Editorial InfoPeru Nr. 77

Liebe Leserin, lieber Leser,

während ich diese Zeilen schreibe, wissen wir in Peru zwar, dass Pedro Castillo die Wahlen gewonnen hat – aber wir wissen nicht, wann er offiziell zum Wahlsieger ausgerufen werden kann. Denn die knapp unterlegene Keiko Fujimori will ihre Niederlage nicht anerkennen und bemüht, dem Beispiel von Trump folgend, jegliche juristische Tricks, um das offizielle Wahlergebnis hinauszuschieben.  Sie bezichtigt die Wähler und die per Los bestimmten Wahlhelfer des Wahlbetrugs und will sogar den ganzen Wahlgang annullieren lassen. Dies ist in Peru so noch nie vorgekommen und niemand weiss, wie die zuständigen Behörden und Gerichte damit umgehen.

Was wir allerdings wissen: je länger sich die offizielle Ausrufung des Wahlsiegers hinauszögert, desto unstabiler und gefährlicher wird die Situation. Schon gibt es erste Rufe aus dem ultrarechen Lager, die nach einem Einschreiten der Militärs rufen. Beide Seiten mobilisieren ihre Anhänger auf den Strassen – bisher haben sie friedlich aneinander vorbei demonstriert. Doch das kann sich ändern.

In diesem InfoPeru finden Sie deshalb mehrere Artikel, Berichte und Kommentare zu den Wahlen.

Gleichzeitig ist Corona in Peru noch nicht zu Ende. Die Pandemie hat die Abgründe und Ungleichheiten innerhalb der peruanischen Gesellschaft offengelegt – und damit auch mit zu dem für viele überraschenden Wahlergebnis geführt.

Das jährliche Peru-Seminar der Infostelle, Ende April online veranstaltet, widmete sich deswegen der Pandemie: Peru ist weltweit eines der von der Corona-Pandemie am meisten betroffenen Ländern.

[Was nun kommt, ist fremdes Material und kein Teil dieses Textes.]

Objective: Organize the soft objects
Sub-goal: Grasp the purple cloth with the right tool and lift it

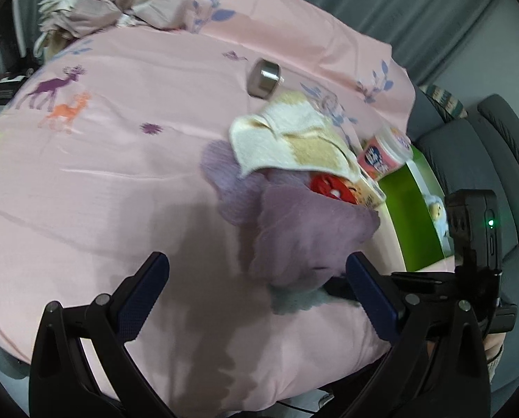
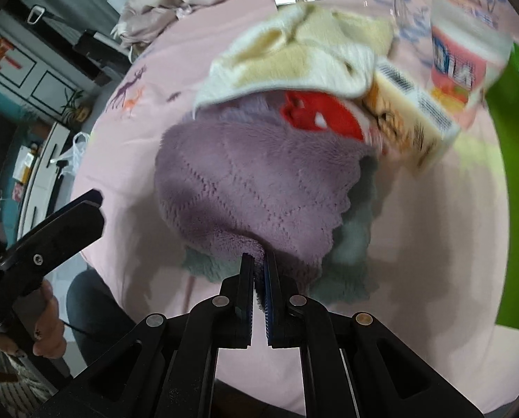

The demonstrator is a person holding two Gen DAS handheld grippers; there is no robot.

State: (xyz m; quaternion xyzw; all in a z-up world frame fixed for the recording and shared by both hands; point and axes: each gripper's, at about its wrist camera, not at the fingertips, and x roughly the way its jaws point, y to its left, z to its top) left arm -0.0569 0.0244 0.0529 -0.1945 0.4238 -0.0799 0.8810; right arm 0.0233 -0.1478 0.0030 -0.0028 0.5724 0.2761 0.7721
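Here, right gripper (image 2: 257,271) pinching the purple towel (image 2: 259,188) near the bed's (image 1: 102,181) right edge, left gripper (image 1: 256,292) spread wide beside it, cream towel (image 1: 294,136) draped behind, pink tub (image 1: 386,151) label too blurred to read, green box (image 1: 412,216) alongside.

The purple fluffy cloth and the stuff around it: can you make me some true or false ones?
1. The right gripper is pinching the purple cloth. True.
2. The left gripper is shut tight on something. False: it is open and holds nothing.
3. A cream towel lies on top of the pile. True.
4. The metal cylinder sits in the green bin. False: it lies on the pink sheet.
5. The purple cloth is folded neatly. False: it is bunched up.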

Nach mehreren Online-Veranstaltungen im letzten Jahr, in denen wir über die Situation berichtet haben, wollten wir beim Seminar die Hintergründe, Ursachen und Auswirkungen der Gesundheitskrise ausführlich beleuchten und nach möglichen Auswegen suchen. Dass die Infostelle Peru dafür aufgrund des Online-Formates viele Expert*innen, aber auch Teilnehmer*innen aus Peru einladen konnten, war eine große Bereicherung. Über das große Interesse vor allem von jungen Menschen aus Peru und Deutschland – viele ehemalige Weltwärts-Freiwillige – haben wir uns sehr gefreut.

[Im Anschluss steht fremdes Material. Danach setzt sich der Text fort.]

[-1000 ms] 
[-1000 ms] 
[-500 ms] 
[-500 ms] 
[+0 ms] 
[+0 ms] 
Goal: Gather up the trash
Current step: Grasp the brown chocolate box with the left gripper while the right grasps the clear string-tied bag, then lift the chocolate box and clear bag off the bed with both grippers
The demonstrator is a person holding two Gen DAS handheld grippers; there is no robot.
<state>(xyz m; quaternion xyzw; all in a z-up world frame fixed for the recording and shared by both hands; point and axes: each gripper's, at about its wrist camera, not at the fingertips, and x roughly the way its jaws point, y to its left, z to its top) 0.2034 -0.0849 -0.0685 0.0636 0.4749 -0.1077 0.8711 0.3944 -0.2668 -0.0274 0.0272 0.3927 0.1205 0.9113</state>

Obwohl am Online-Seminar mehr als 120 Personen teilnahmen und obwohl die persönliche Begegnung fehlte, war das Seminar geprägt von viel intensiven Begegnungen, persönlichem Austausch, interessanten Diskussionen und guter Stimmung – trotz schwerer Themen. Dass dies auch fast alle Teilnehmenden so erlebt haben, zeigten die vielen sehr positiven Rückmeldungen.

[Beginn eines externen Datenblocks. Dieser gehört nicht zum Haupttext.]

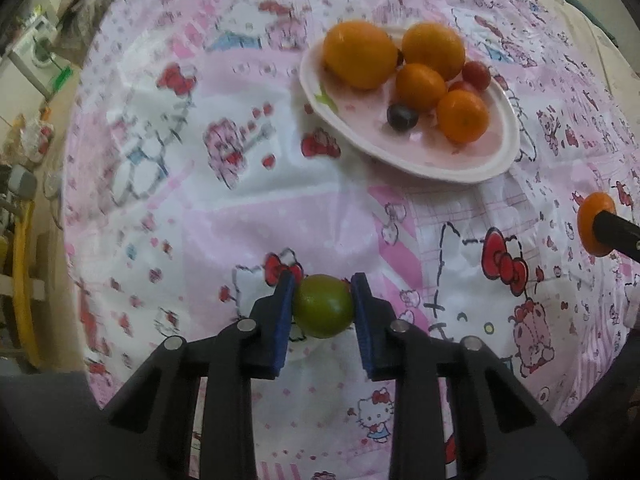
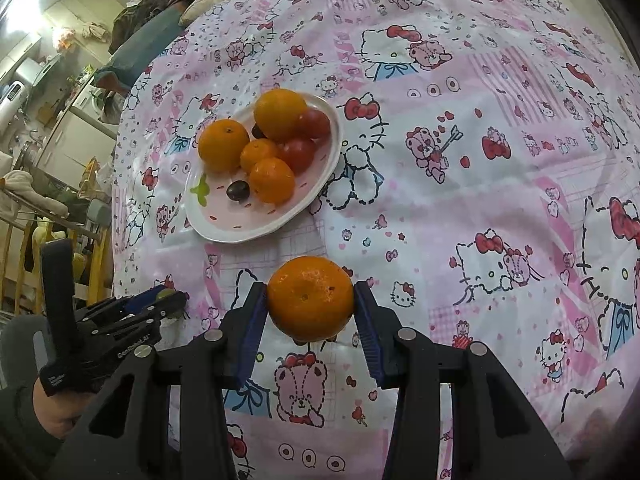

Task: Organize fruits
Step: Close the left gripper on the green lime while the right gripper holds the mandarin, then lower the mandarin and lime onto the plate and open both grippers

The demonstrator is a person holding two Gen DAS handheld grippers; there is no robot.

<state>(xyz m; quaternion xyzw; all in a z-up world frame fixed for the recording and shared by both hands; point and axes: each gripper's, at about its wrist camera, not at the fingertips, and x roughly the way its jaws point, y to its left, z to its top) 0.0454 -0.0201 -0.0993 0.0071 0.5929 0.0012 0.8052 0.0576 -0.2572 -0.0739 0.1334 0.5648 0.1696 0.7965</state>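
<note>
Gripping one fruit in each tool, the person appears to be midway through gathering loose fruit onto a plate. The left gripper (image 1: 323, 306) points steeply down at a table covered by a pink cartoon-cat tablecloth (image 1: 224, 216); its blue pads (image 1: 285, 308) are closed snugly against both sides of a small green lime (image 1: 323, 306), which sits low over the cloth, though whether it is lifted clear cannot be told. The right gripper (image 2: 310, 304) stands partly open around a wider fruit, its pads pressing the two flanks of an orange mandarin (image 2: 310, 304) held just above the cloth. Beyond both tools, toward the middle of the table, lies an oval white and pink plate (image 2: 224, 232). It already carries two large oranges (image 2: 280, 114), two smaller mandarins (image 2: 272, 180), two red cherry tomatoes (image 2: 298, 154) and a dark grape (image 2: 238, 191), crowded toward its far half. The near half of the plate is bare. Judging by this, the picking-up step looks finished for both fruits, and the next move calls for carrying each forward over the plate's near rim, lowering it onto the bare patch, and releasing gently so the round fruit does not roll off or knock the pile. The two tools are near each other, so taking turns would avoid a collision.
</note>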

In diesem InfoPeru finden Sie einige Beiträge, die aus den Vorträgen auf dem Seminar entstanden sind. Protokolle und die Präsentationen der Referent*innen finden Sie auch hier auf unserer Homepage.

Und zum Schluss noch eine gute Nachricht aus Peru: die Impfungen gegen das Coronavirus kommen inzwischen gut voran. Peru konnte Impfstoff verschiedener Hersteller sichern und impft nun zügig.